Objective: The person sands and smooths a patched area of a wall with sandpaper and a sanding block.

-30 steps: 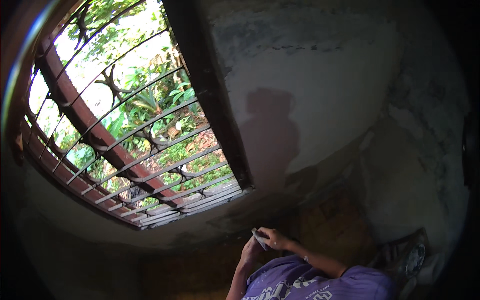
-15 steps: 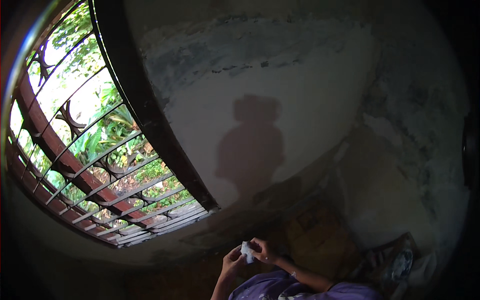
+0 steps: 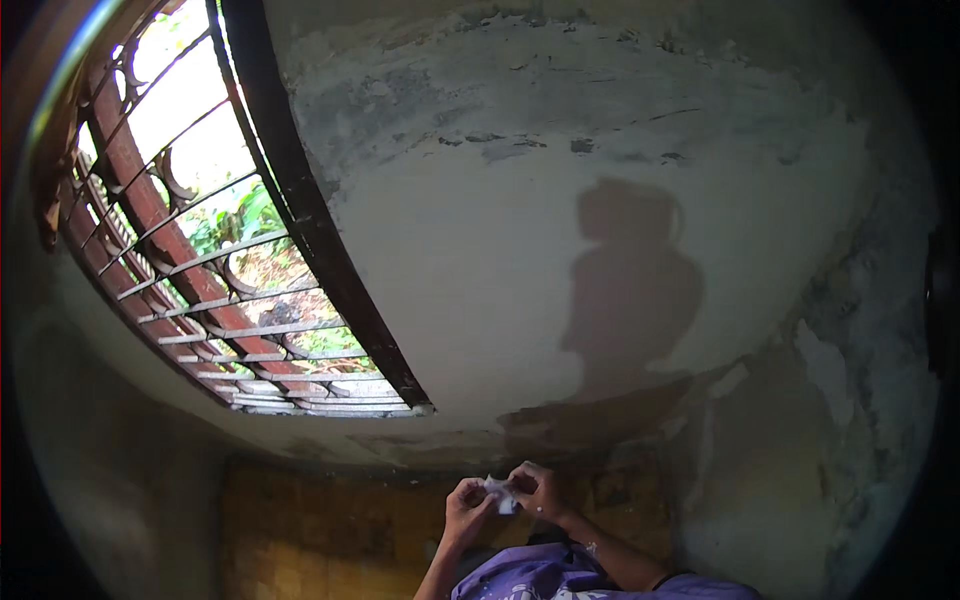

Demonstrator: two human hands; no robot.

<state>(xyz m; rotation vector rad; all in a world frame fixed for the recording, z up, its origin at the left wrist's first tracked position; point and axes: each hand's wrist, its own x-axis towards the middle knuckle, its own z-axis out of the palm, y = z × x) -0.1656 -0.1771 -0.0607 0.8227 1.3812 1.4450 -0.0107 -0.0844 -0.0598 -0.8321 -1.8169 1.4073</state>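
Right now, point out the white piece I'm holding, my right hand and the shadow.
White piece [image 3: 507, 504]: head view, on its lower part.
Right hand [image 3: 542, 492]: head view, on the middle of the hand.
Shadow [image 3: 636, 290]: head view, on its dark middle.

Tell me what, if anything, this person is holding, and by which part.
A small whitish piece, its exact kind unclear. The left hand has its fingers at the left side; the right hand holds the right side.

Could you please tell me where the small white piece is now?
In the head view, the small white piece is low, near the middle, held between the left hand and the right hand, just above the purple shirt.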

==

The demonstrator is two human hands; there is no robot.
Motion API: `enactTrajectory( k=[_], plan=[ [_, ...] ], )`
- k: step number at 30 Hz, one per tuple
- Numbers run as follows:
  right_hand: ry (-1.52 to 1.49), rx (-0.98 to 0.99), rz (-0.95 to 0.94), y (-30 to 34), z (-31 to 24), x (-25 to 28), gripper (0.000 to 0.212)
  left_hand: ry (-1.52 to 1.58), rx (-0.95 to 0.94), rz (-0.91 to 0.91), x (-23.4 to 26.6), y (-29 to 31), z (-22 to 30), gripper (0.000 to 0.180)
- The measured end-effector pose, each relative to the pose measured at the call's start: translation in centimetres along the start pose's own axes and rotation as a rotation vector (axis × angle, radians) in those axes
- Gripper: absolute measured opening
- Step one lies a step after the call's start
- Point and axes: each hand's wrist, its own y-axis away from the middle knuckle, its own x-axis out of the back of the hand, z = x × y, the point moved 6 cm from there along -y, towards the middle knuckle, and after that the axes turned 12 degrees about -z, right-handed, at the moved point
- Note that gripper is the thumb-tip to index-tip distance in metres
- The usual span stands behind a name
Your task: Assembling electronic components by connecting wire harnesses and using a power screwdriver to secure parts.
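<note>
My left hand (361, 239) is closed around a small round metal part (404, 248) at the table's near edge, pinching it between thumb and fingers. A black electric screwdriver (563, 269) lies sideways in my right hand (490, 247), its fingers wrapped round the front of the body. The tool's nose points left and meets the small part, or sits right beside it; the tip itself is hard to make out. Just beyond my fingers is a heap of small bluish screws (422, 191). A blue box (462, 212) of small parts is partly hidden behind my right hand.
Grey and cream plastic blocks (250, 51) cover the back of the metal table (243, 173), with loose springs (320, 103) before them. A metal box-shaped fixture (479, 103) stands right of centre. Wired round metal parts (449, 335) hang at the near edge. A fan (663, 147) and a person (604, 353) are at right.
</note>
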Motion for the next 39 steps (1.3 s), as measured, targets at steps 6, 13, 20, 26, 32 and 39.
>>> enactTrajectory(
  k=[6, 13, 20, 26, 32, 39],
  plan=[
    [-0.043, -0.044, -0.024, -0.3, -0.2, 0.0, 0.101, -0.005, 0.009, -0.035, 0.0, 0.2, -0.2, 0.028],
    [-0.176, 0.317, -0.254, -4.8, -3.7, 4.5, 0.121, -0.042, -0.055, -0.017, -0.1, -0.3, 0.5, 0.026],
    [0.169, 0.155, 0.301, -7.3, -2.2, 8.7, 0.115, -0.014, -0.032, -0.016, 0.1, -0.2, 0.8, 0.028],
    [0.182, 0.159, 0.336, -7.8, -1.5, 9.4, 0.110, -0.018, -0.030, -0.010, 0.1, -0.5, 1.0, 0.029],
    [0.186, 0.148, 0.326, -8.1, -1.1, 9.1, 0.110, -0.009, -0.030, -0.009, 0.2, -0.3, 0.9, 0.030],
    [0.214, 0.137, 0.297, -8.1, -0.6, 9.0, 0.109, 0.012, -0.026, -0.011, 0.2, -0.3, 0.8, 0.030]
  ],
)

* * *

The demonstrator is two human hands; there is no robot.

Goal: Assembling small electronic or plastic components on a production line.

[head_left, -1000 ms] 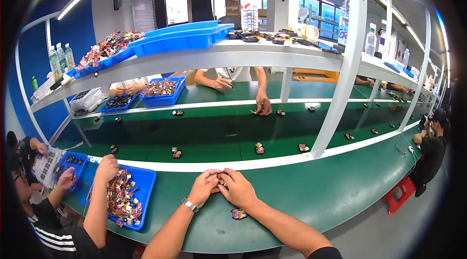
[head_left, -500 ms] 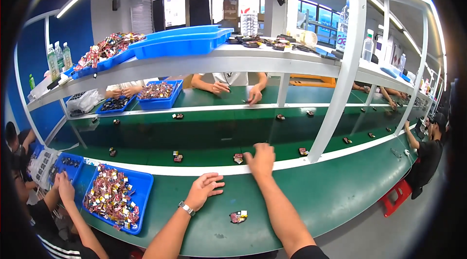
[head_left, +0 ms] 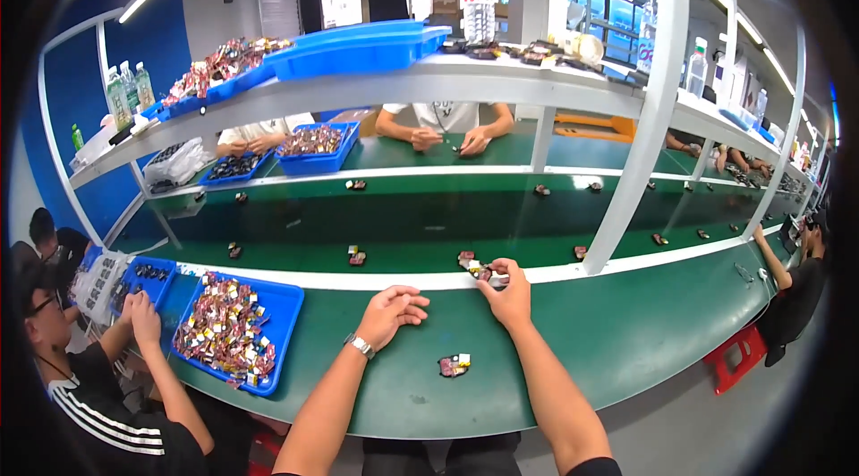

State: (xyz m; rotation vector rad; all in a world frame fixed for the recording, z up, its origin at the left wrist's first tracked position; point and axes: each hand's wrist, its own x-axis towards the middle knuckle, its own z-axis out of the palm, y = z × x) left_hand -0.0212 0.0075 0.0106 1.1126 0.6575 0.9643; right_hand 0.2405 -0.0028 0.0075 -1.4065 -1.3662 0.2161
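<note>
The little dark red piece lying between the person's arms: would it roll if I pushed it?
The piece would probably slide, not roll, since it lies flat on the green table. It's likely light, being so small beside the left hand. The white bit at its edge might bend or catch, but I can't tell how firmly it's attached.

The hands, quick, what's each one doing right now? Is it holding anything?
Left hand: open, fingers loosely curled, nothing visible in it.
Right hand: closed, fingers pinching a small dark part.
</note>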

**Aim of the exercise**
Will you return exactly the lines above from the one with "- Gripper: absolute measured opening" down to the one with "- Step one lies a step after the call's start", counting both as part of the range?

**Task answer**
- Gripper: absolute measured opening
- Step one lies a step after the call's start

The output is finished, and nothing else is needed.